La Fiscalía ha arremetido ante el tribunal del 11-M contra quienes se empeñan en buscar la caja negra de una derrota electoral entre los escombros de un sangriento atentado terrorista. Por supuesto, a la contra de jueces y policías. "No hay nada más indigno que buscar la mentira y tratar de convertirla en verdad". Ese es el recado que les ha enviado el fiscal jefe de la Audiencia Nacional, Javier Zaragoza.

No ha sido el único. La fiscal del caso, Olga Sánchez, en su informe de acusación, también arremetió al día siguiente contra los agitadores de la llamada teoría de la conspiración, "personas que pudieron aprobar la carrera de Periodismo pero que no tienen la altura y la grandeza para desempeñar esta profesión". El alegato fue justamente reconvenido por el presidente de la sala, Gómez Bermúdez, por afectar a "personas ajenas al proceso", pero nos permite reconocer la no menos justa indignación de una servidora del Estado en la que se han ensañado los depredadores del trabajo policial y judicial.

Eso debe ser muy duro para quien empezó esta tarea levantando cadáveres junto a la calle Téllez. Olga Sánchez no pudo contener las lágrimas aquella mañana y tampoco pudo contenerlas el otro día. Salió llorando de la sala del juicio. Tal vez por no acertar en la dosis de compasión que conviene a su trabajo en el Ministerio Público. Además de elogiar el trabajo de policías, bomberos, servicios de emergencia, mencionó numerosos nombres de heridos y muertos en la mañana del horror, para rendirles homenaje.

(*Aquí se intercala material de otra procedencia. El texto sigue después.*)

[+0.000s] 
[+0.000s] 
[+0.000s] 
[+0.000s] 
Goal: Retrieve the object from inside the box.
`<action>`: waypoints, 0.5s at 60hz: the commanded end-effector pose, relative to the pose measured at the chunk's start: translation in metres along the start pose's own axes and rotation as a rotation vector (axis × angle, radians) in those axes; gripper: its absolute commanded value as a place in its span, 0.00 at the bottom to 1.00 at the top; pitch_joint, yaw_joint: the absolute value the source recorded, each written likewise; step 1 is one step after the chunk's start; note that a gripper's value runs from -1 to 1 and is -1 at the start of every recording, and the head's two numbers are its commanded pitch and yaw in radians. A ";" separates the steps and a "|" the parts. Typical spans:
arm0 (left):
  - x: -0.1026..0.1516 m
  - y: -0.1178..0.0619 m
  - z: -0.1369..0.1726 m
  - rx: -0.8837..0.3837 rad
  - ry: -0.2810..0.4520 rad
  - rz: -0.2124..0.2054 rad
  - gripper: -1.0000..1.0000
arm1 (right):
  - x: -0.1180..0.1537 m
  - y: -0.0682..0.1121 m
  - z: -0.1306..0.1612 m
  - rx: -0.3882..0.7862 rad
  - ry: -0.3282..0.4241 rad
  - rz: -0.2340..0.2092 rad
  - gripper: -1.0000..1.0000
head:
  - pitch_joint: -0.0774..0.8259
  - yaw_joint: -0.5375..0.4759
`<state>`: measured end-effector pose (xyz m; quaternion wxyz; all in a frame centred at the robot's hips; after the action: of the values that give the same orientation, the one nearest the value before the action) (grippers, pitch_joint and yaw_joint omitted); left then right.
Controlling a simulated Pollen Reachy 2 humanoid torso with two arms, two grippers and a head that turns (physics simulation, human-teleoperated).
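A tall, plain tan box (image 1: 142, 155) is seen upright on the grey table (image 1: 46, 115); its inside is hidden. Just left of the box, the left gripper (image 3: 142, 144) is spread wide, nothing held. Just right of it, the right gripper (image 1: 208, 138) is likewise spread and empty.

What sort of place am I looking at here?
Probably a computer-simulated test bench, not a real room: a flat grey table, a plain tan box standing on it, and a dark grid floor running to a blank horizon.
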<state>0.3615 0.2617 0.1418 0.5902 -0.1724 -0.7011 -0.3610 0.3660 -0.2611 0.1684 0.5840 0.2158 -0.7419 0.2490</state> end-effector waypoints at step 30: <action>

Y a sus familiares. Lo cual contrastaba con su dolida referencia a ciertos medios de comunicación que "no han honrado la memoria de las víctimas". Atrás queda la incomprensión, la soledad en la instrucción de la causa y en la toma de decisiones, la falta de medios materiales, la desidia institucional en la que con frecuencia se movió junto al juez Del Olmo, siempre con la insoportable presión mediática de los enredadores de la nada, el cuento de los tres peritos y mochilas con vida propia.

Pero la fiscal, Olga Sánchez ni siquiera ha podido quejarse porque, cuando quiso hacerlo, se encontró con la regañina del presidente del tribunal. Y luego, las lágrimas. Como las de su compañero de fatigas, el juez Del Olmo, cuya integridad se pone a resguardo de su timidez, que tampoco pudo contenerse muchas horas después de haberse movido entre cuerpos despedazados en aquel aciago jueves de sangre.

No se merece el juez del Olmo la tacha de haber sido manipulado por la Policía. No se merece la fiscal Olga Sánchez que desde el editorial de un periódico la acusen de haber manipulado al juez Del Olmo y de no querer averiguar la verdad. Pero a estas alturas, ya no cabe ninguna duda de que los escribanos de la verdad subversiva, manufacturada para desplazar a la que nos ofrece el Estado de Derecho, han hecho el más soberano de los ridículos.